• Indigenous Affairs Minister Nigel Scullion. (AAP)
The Minister for Indigenous Affairs Nigel Scullion says controversial 99-year lease deals for townships in the Northern Territory are working.
18 Nov 2013 - 9:17 PM  UPDATED 18 Nov 2013 - 9:19 PM

But with the policy attracting criticism from local bodies he concedes that some changes are needed.

Minister for Indigenous Affairs Nigel Scullion says he feels duty bound to support the government's controversial 99-year lease scheme for remote Indigenous communitities across the Northern Territory.

Mr Scullion says first-hand accounts speak for themselves.

"The people who currently enjoy a section 19a township lease tell me that their lives have changed for the better," he told NITV News.

The traditional owners say there's no humbug, there's people in the community that say 'isn't it great to go around the community and go and do business at a place that is owned by my friends and not outsiders'. And for those people that own their own houses they say,' isnt this great, I'm not paying rent, I'm owning my own house'."

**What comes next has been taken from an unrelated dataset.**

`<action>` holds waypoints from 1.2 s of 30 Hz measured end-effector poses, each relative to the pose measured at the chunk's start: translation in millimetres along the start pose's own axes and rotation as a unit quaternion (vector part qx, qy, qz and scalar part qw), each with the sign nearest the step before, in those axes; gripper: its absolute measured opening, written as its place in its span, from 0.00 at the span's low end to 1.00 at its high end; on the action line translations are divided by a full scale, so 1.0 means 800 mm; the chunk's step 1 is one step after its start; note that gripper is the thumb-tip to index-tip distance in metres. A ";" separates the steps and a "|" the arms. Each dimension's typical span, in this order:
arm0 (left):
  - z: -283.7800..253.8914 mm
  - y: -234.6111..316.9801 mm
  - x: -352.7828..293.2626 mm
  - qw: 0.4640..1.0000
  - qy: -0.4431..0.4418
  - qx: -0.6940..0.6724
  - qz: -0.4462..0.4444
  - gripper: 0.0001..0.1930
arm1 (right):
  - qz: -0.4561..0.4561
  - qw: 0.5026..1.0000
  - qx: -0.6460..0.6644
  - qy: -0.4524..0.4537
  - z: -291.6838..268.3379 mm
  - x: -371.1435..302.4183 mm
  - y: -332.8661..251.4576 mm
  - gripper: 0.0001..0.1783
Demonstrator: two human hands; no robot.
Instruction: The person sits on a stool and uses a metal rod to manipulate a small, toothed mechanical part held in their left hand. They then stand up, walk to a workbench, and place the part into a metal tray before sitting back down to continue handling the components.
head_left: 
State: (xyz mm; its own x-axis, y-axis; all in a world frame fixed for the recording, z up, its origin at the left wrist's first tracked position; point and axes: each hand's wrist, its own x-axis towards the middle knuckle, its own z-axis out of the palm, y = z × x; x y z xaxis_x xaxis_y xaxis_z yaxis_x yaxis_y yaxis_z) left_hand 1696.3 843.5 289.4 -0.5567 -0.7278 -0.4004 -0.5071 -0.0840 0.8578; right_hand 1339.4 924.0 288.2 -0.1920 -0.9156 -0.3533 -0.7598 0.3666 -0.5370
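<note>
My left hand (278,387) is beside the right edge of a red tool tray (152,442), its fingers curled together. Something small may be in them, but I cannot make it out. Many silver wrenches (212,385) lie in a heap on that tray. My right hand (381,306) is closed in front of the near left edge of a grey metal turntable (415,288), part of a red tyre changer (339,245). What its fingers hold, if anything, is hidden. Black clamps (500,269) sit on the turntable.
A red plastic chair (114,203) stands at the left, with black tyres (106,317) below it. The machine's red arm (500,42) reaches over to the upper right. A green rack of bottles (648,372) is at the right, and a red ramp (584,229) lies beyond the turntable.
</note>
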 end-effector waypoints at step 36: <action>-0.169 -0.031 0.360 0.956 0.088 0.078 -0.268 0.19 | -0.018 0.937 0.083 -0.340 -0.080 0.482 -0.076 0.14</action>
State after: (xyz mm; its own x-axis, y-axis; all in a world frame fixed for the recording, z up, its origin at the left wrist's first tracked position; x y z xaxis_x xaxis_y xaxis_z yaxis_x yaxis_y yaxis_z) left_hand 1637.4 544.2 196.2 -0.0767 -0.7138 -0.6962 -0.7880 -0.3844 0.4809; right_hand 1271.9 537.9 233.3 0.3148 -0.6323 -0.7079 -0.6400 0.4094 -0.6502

The 'whole of township' leases have trickled across parts of the top end, including Yirrkala and Gunbalanya.

Minister Scullion defended claims that these arrangements have forced the communitites to hand over their land.

"This is entirely voluntary, I was actually invted to go to Yirrkala, I was in Gunbalanya discussing other matters and it was brought up, and we had a discussion about these things, this is entirely voluntary.

"People have seen the benefits in Tiwi Islands and in Groote Eyelandt. Sadly over the last government not much was done to advance them. I think people in the communitites need to know whats available to them."

The Northern Land council say there are other considerations which need to be taken into account, Mr Scullion conceeded that some of those changes likely to be adopted in the future.

"You've got to demonstrate to people in the community that they're going to be better off under this than before," Minister Scullion said. "And if they're not, then they shouldn't sign up."

"So thanks to the Land Council we've had a lot of good advice about the sort of intitiatives we might put forward and measures we might put forward in a new contract and they're certainly considering those things in Gunbalanya and Yirrkala."